RECORDED INFORMATION:
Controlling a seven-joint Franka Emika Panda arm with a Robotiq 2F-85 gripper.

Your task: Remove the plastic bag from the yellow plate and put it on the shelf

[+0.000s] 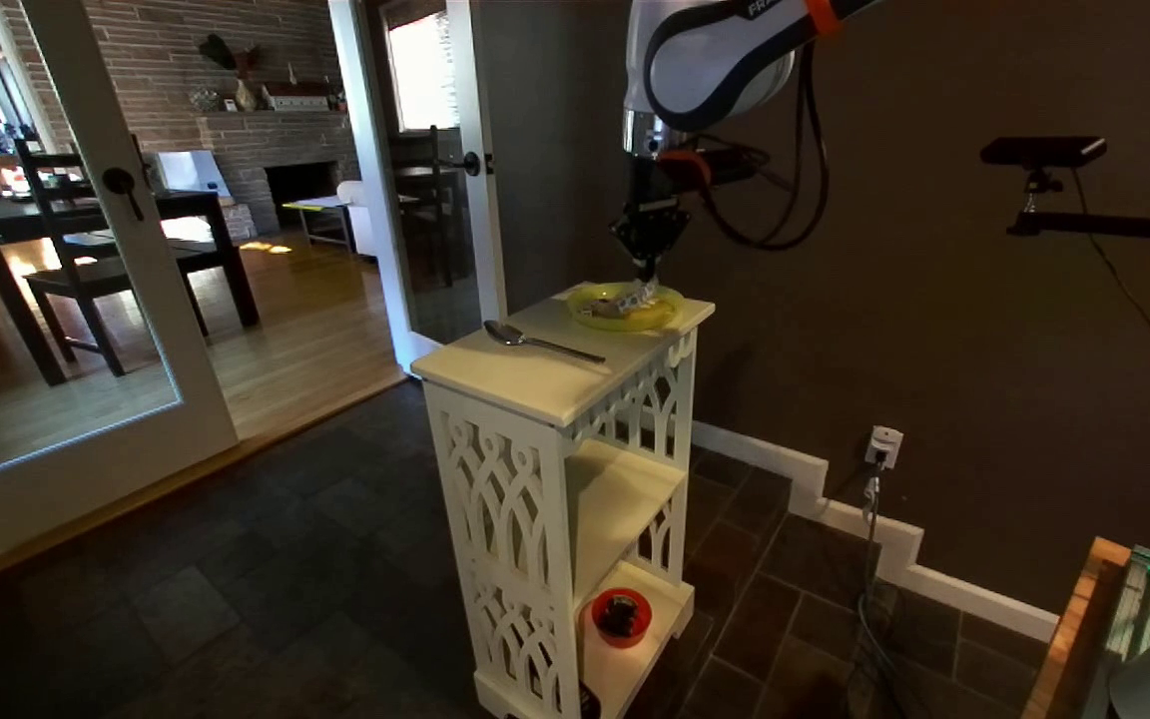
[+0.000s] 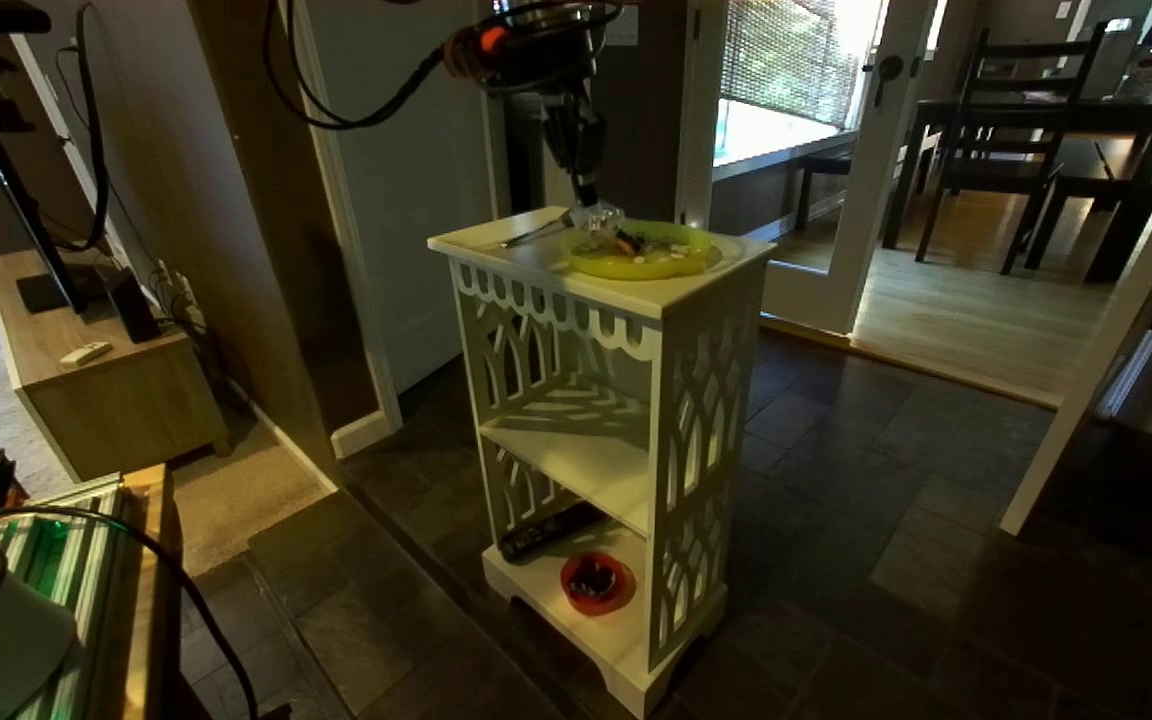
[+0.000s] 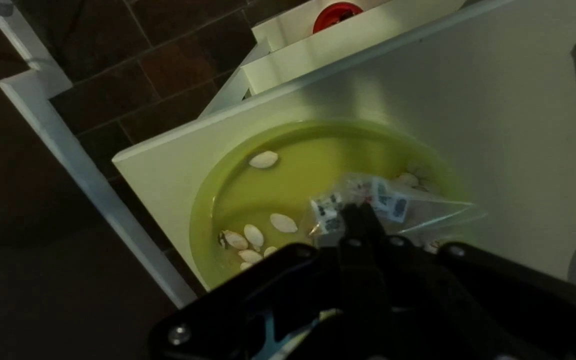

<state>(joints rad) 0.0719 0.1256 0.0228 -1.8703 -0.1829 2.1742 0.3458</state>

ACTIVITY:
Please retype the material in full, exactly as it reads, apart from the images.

RESPONSE TO THIS TASK:
Controlling a seven-joint Franka Emika Panda arm with a Robotiq 2F-85 gripper.

Your task: Remove the plastic bag from the yellow plate and put it on the shelf

[+0.000s] 
[+0.000s] 
[+0.000s] 

<state>(joints rad) 0.0719 0.1256 0.0228 -1.8703 -0.1829 2.1742 0.3458</state>

For this exercise, nothing further remains to be done.